About database


All the data contained in the IO database belongs to a wide array of published papers and books and from public repositories (notably GBIF, iNaturalist, GenBank). The data has been validated by people working on the project and is continuously validated, improved and updated.


The species included in the database represent all the (known?) species living in Europe and the taxonomy largely reflects the widely accepted assessment made by the committee of Fauna Europaea composed by a large number of Lepidoptera experts from many countries. Moreover, some minor changes due to most recent studies have been made by the people working on the IO database. The accepted taxonomy for each family can be inspected by clicking on “explore taxonomy”

Kind of Data

For each European butterfly species the IO database provides the following data:

Occurrence data
Contains the information for the occurrence of the species together with the internal ID, the country, the latitude and longitude (in decimal degrees), the collection date, the GgenBank accession for the specimens for which a COI sequence is available and a flag column indicating whether a COI sequence is available and then included in the FASTA file (see below). The last two fields indicate the source of the DNA sequence and occurrence data.
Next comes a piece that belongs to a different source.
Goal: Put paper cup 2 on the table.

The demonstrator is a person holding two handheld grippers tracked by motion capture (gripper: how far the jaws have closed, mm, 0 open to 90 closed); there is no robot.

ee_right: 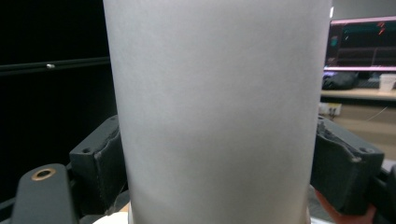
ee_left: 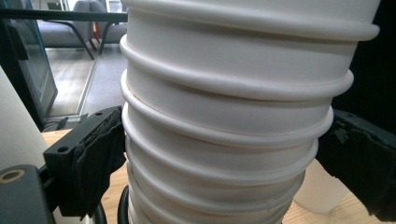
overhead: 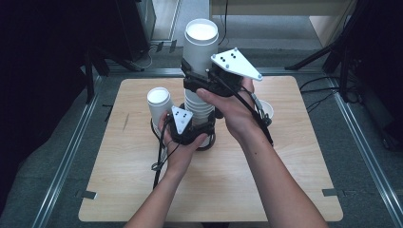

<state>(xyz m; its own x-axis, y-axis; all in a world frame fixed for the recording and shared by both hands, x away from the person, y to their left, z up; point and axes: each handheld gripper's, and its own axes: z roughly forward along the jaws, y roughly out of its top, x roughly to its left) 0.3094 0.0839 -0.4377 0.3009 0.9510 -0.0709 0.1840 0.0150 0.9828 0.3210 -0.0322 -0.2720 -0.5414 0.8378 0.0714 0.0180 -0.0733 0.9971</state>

References for literature can be downloaded in the file "publications". Occurrence data can be downloaded as CSV, JSON and GEOJSON file.
COI sequences
Provided as a FASTA file and aligned in a 658 bp format. The order of the samples in the FASTA file is the same as in the occurrence data. So, by selecting the specimens flagged for a COI sequence in the occurrence table a corresponding matrix and FASTA file can be obtained.
Host plants
The host plant genera reported to be used by each species in two main literature works: Tolman and Lewington (2008) and Lafranchis (2004). The plant family is also provided.
Species traits
Species traits include the following information:
  1. Number of host plants. This is given as the number of known genera used by the larva.
  2. Mobility index. Measurements of the dispersal tendency in butterflies are complex and, in previous studies, have been mostly based on the agreement among subjective evaluations made by experts, and less commonly by using objective species traits. Here we combined the indexes provided by four studies (Balletto & Kudrna, 1985; Komonen et al. 2004; Heikkinen et al. 2010; Dennis, 2012) by standardizing their range between 0 (low dispersal) and 1 (high dispersal) and computed, for each species, an average dispersal tendency based on the available measurements.
  3. Wingspan. Is provided like the minimum and maximum value reported by Higgins and Riley (1970). The average value is also provided together with a variance value calculated as (max-min)/mean.
  4. Flying period and voltinism. Is provided as the first and the last month of appearance of adults in Europe (Month min, Month max), the number of months in which the adults fly (length(months)) and the central month among them (Month central). Voltinism is also provided with the minimum and maximum number of genarations reported in Europe (Genarations min and Generation max) and their variation (Generation max-Genaration min). The information about phenology belong to Tolman and Lewington (2008) and have been checked with our available data.
  5. Altitude. Is provided as the minimum and maximum altitudes reported by Tolman and Lewington (2008). A range (maximum-minimum) is also provided.
  6. Range size. Is calculated as the number of 50x50km squares inhabited by that species in Europe. It has been obtained by the CLIMBER resource (Schweiger et al 2014).
  7. Climatic data. Obtained by the CLIMBER resource they report several values of the temperature and precipitation experienced by the species in the 50x50 km squares of Europe where it is predicted to occur on the basis of climatic envelop models (Schweiger et al 2014). The 95% confidence interval and the standard deviation of temperature and precipitation among the cells predicted to host the species in Europe are also provided.


The taxonomy and the different data have been validated by the IO database team. This is particularly important for COI sequences, traits and occurrence data belonging to cryptic taxa that were not separated at the time of the original sequencing, to identifications belonging to citizen science projects (e.g. inaturalist). Validation has been made in a conservative manner and anytime a doubt emerged the datum was removed.